Task prompt —
In the entries below, find the line with "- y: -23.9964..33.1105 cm" and the line with "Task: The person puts". Return those two lines and all lines between them, exactly.

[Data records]
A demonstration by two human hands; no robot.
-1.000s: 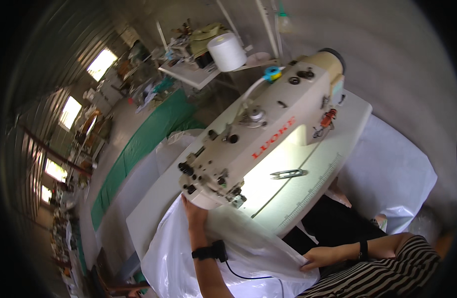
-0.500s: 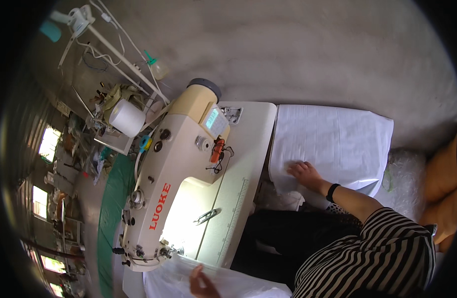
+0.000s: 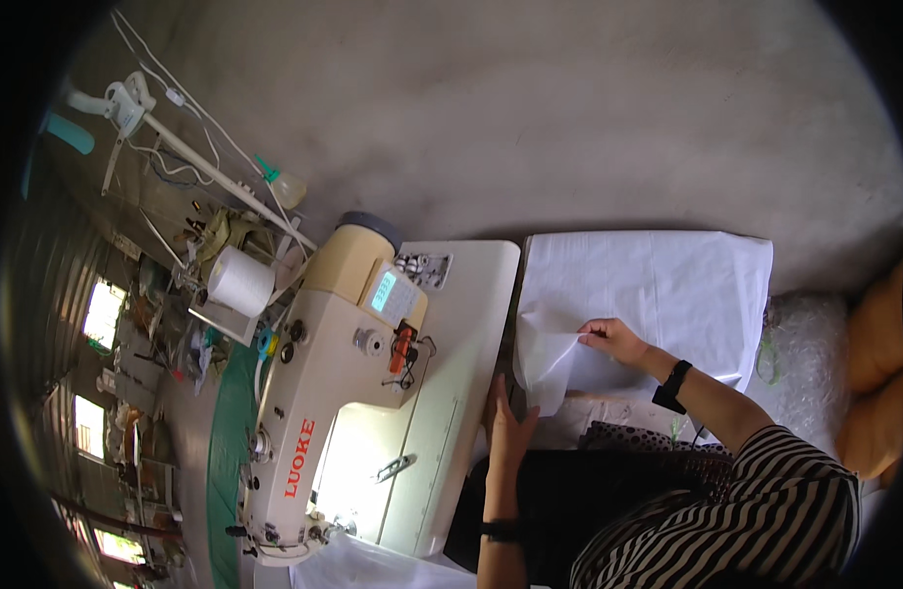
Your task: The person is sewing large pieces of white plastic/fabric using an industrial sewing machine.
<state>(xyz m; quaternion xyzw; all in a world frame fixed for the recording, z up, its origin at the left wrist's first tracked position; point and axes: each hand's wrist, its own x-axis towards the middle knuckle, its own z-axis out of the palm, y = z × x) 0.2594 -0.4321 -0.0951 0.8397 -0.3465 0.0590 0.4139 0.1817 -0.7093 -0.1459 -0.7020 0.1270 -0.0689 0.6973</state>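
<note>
My right hand (image 3: 616, 341) pinches the edge of a thin white sheet (image 3: 546, 365), whose near-left corner is lifted and folded up off a white stack (image 3: 658, 280). Close by, my left hand (image 3: 511, 430) is held up between the machine table and the stack, fingers extended and thumb apart, beside the sheet's lower tip. Whether its thumb touches the sheet is hard to tell. On the left stands a cream sewing machine (image 3: 319, 393) with its lamp lit. Another white sheet (image 3: 373, 567) lies by its needle end, at the lower edge.
Thread snips (image 3: 395, 468) lie on the machine table (image 3: 461, 334). A white thread cone (image 3: 240, 281) stands behind the machine, under a slanting pole (image 3: 221, 177). Crumpled clear plastic (image 3: 810, 358) sits right of the stack, with orange-brown padded forms (image 3: 878, 334) further right.
My left hand has come up from the needle area to the stack's near-left corner. My right hand, which lay over the stack, now grips and raises a sheet edge. The view has shifted.
</note>
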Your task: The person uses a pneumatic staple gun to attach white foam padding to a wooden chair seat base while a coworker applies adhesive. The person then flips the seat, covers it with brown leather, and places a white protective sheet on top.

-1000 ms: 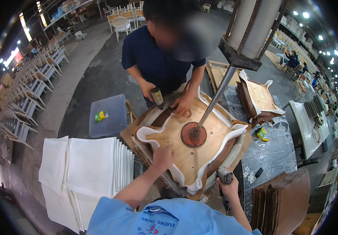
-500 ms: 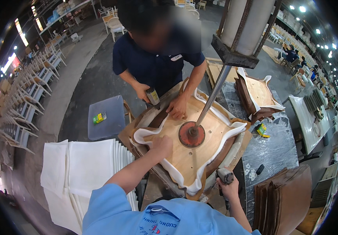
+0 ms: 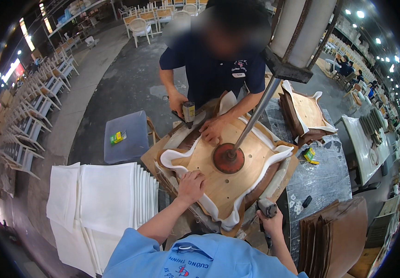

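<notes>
A plywood seat panel (image 3: pixel 200 162) lies face up, wrapped from below by white padding (image 3: pixel 278 157) and brown cover material (image 3: pixel 255 187). A round red press foot (image 3: pixel 229 158) on a metal rod bears down on its middle. My left hand (image 3: pixel 192 186) rests at the panel's near left edge, fingers bent and close together over the padding; what they hold is hidden. At the near right corner my right hand (image 3: pixel 272 222) is closed round a staple gun (image 3: pixel 267 208). Across from me, a co-worker's left hand (image 3: pixel 214 129) presses the panel; the other holds a staple gun (image 3: pixel 188 113).
White padding sheets (image 3: pixel 112 194) are stacked at left, brown cover sheets (image 3: pixel 334 231) at right. A grey-blue seat (image 3: pixel 126 139) carries a yellow-green box (image 3: pixel 118 137). Stacked panels (image 3: pixel 309 109) and another small box (image 3: pixel 310 155) occupy the right table. The press column (image 3: pixel 297 37) rises overhead.
My left hand has drawn back from over the panel to its near left edge. My right hand has barely moved. The co-worker has shifted right and raised the staple gun slightly.
</notes>
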Available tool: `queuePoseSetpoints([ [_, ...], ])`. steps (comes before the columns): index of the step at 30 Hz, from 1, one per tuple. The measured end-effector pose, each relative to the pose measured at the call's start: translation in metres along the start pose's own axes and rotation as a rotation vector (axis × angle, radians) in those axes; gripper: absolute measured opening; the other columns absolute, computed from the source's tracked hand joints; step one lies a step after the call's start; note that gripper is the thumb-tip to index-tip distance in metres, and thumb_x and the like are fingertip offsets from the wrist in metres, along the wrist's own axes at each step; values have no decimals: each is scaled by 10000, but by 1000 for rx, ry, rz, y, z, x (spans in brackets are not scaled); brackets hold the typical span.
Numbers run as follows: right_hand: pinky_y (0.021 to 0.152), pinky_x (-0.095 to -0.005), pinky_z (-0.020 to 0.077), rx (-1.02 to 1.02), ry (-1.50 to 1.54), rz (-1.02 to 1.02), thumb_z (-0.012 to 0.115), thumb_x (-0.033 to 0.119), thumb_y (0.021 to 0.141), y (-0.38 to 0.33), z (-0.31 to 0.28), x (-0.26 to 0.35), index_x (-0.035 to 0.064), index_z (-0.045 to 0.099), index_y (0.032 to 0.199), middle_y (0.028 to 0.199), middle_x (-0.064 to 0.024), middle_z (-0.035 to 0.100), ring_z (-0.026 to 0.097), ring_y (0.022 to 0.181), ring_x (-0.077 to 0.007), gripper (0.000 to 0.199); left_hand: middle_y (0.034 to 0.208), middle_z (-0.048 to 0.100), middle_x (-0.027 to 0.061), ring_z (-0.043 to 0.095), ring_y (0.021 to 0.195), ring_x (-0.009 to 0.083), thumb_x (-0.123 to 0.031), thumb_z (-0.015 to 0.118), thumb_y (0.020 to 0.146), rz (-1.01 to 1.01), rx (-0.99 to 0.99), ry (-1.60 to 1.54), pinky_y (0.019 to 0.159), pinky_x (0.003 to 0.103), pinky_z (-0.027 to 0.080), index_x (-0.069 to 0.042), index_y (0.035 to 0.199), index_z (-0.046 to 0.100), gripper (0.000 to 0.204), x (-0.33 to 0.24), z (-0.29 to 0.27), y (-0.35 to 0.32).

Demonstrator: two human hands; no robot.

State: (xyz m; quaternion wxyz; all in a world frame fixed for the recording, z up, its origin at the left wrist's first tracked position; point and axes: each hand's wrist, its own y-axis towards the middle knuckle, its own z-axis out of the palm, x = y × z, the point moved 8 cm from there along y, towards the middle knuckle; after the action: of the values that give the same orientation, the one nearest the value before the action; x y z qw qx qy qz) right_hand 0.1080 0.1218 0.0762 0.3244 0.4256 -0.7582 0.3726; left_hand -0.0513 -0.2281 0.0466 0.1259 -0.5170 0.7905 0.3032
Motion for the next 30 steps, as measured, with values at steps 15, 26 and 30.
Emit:
queuePoseSetpoints([
  [15, 785, -343, 629, -20, 18, -23, 888, 74, 906, -2, 1, -1, 45, 668, 1543, 1165, -121, 826, 771, 853, -164, 674, 1209, 742, 69, 694, 1143, 307, -250, 742, 973, -5, 18, -11, 1066, 493, 468, -119, 1078, 796, 177, -1, -3, 4],
  [26, 710, -333, 611, -13, 45, 7, 871, 62, 932, -2, 3, -1, 58, 655, 1552, 1090, -89, 813, 739, 769, -140, 656, 1186, 743, 76, 696, 1135, 309, -238, 745, 969, 12, -12, -7, 1063, 493, 473, -116, 1060, 786, 158, -1, -2, 2],
  [30, 687, -325, 601, -7, 74, 21, 870, 49, 933, -1, 3, -2, 58, 657, 1553, 1063, -82, 811, 732, 749, -135, 655, 1177, 741, 74, 697, 1131, 313, -234, 743, 965, 18, -24, -6, 1055, 495, 478, -111, 1062, 780, 161, -2, -2, 2],
])
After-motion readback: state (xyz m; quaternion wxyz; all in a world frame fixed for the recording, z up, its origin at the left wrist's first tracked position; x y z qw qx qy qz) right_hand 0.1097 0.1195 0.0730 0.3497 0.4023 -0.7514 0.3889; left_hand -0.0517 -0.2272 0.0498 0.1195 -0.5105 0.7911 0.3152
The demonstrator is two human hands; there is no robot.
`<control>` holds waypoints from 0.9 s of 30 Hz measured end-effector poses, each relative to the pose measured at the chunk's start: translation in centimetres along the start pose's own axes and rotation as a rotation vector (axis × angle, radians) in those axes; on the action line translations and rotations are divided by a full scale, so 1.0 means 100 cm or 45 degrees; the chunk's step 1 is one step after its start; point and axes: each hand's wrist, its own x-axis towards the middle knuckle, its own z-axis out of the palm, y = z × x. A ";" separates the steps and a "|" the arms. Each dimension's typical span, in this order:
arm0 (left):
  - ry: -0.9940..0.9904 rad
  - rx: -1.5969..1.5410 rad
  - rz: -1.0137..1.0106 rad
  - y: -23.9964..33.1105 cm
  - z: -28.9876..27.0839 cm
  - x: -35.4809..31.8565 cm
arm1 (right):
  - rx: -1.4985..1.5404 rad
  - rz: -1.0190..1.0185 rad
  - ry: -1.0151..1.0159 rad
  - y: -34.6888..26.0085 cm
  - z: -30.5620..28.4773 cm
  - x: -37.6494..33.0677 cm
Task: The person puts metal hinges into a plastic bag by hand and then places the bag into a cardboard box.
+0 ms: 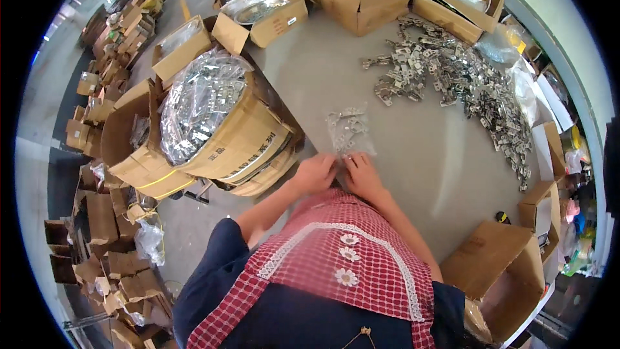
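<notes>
A small clear plastic bag (351, 130) with several metal hinge-like parts inside lies on the grey table (413, 155) in front of me. My left hand (317, 172) and my right hand (361, 174) meet at the bag's near end, fingers closed on its edge from either side. The exact fingertip grip is too small to make out. Farther off to the right, a long loose heap of shiny metal hinge-like parts (452, 68) curves along the table.
At my left stands a big cardboard box (242, 136) full of bagged metal parts. Open cartons (261, 16) and a taller box (365, 0) line the far edge. An open carton (497, 271) sits at the near right. Stacked boxes (103, 220) fill the floor at left.
</notes>
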 end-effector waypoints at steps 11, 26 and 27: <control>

Result for this task —
  - y: -23.9964..33.1105 cm
  - z: -28.9876..27.0839 cm
  - x: -35.4809..31.8565 cm
arm1 (right):
  - rx: -1.4985..1.5404 rad
  - rz: -1.0190..1.0185 rad
  - ry: -1.0151..1.0159 rad
  - y: -34.6888..26.0085 cm
  - z: -30.5620..28.4773 cm
  - x: -37.6494..33.0677 cm
Task: The person puts metal hinges into a plastic bag by hand and then places the bag into a cardboard box.

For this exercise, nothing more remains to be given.